Binary Search Two Sum Algorithm

We can iterate the first number in O(N) and binary search the target-num[i] in O(logN) therefore the overall complexity is O(NLogN).

class Solution:
    def twoSum(self, numbers: List[int], target: int) -> List[int]:
        def binary_search(n):
            i, j = 0, len(numbers) - 1
            while i <= j:
                mid = (i + j) // 2
                if numbers[mid] == n:
                    return mid
                if n < numbers[mid]:
                    j = mid - 1
                else:
                    i = mid + 1
            return -1
        for i in range(len(numbers)):
            x = binary_search(target - numbers[i])
            if x >= 0 and x != i:
                return [min(i + 1, x + 1), max(i + 1, x + 1)]

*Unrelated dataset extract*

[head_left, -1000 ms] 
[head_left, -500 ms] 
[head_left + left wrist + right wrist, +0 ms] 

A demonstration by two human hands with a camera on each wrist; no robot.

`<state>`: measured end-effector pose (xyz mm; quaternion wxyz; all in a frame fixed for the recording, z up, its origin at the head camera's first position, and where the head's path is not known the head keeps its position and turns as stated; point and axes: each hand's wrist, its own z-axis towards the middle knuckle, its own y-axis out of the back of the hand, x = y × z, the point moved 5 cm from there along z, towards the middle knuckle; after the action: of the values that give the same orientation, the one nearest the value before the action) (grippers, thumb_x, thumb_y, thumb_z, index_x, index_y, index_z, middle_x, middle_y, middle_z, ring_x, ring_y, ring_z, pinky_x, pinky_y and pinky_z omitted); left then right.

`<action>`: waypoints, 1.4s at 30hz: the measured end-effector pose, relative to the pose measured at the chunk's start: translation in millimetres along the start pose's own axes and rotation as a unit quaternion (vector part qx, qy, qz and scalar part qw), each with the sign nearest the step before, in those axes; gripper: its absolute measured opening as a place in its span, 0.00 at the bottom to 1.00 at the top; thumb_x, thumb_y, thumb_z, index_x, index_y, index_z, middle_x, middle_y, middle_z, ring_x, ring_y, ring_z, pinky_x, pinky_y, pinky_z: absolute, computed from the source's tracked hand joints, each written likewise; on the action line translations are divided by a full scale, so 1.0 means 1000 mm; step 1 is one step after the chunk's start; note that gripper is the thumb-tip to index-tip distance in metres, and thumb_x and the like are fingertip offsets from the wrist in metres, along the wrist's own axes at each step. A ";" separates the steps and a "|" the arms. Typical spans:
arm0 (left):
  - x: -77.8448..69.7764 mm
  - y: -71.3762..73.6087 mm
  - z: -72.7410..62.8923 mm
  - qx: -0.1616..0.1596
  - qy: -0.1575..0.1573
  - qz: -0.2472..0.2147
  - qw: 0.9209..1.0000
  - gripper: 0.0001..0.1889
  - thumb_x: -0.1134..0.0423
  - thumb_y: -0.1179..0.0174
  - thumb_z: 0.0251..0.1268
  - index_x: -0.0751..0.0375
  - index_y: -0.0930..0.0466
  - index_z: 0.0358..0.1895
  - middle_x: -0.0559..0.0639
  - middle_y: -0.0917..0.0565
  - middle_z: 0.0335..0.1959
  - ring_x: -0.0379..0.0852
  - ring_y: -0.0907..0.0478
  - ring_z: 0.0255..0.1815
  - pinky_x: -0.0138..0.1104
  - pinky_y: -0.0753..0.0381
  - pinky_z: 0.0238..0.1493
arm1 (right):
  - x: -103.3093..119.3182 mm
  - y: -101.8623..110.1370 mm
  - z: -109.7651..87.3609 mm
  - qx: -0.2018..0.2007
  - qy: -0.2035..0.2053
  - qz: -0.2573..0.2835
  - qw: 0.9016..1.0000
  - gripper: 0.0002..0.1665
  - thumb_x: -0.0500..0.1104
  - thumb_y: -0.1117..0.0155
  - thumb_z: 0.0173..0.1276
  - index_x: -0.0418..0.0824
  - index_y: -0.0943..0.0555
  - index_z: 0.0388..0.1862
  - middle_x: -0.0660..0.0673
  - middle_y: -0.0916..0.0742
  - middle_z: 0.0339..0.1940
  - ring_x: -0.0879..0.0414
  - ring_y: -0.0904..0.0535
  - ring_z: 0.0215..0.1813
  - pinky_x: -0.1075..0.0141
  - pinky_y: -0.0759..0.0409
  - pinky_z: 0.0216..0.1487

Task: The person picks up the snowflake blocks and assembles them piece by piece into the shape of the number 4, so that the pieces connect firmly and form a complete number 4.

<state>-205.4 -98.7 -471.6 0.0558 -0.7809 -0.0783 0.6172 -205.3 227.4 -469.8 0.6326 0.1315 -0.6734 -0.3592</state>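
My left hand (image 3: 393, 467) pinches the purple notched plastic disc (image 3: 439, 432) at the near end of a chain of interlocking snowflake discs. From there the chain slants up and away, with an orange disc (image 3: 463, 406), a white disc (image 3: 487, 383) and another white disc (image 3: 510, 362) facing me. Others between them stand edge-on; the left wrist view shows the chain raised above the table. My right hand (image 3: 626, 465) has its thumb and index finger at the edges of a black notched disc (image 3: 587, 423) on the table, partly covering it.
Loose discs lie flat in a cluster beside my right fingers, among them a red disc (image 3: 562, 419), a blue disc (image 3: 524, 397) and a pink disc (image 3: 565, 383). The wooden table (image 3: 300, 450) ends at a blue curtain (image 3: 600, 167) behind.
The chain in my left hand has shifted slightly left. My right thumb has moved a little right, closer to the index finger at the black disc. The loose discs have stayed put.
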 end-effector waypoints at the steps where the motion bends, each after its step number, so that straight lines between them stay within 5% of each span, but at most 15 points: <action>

We can pass in the range to binary search which is getting smaller and smaller after we determine the first number.

class Solution:
    def twoSum(self, numbers: List[int], target: int) -> List[int]:
        def binary_search(i, j, n):
            while i <= j:
                mid = (i + j) // 2
                if numbers[mid] == n:
                    return mid
                if n < numbers[mid]:
                    j = mid - 1
                else:
                    i = mid + 1
            return -1
        for i in range(len(numbers)):
            x = binary_search(i + 1, len(numbers) - 1, target - numbers[i])
            if x >= 0: # we don't need to check if it is same as numbers[i]
                return [min(i + 1, x + 1), max(i + 1, x + 1)]

Two Pointer Two Sum Algorithm

Since the array is sorted, we can apply two pointer algorithm. The two pointers are initialised to be two ends, and we compare sum with target and moving lower pointer to the right if the sum is lower, and moving the upper pointer to the left if the sum if bigger, until they meet in the middle.

class Solution:
    def twoSum(self, numbers: List[int], target: int) -> List[int]:
        i, j = 0, len(numbers) - 1
        while i < j:
            if numbers[i] + numbers[j] == target:
                return [i + 1, j + 1]
            elif numbers[i] + numbers[j] < target:
                i += 1
            else:
                j -= 1

The time complexity is O(N) and the space complexity is O(1) constant.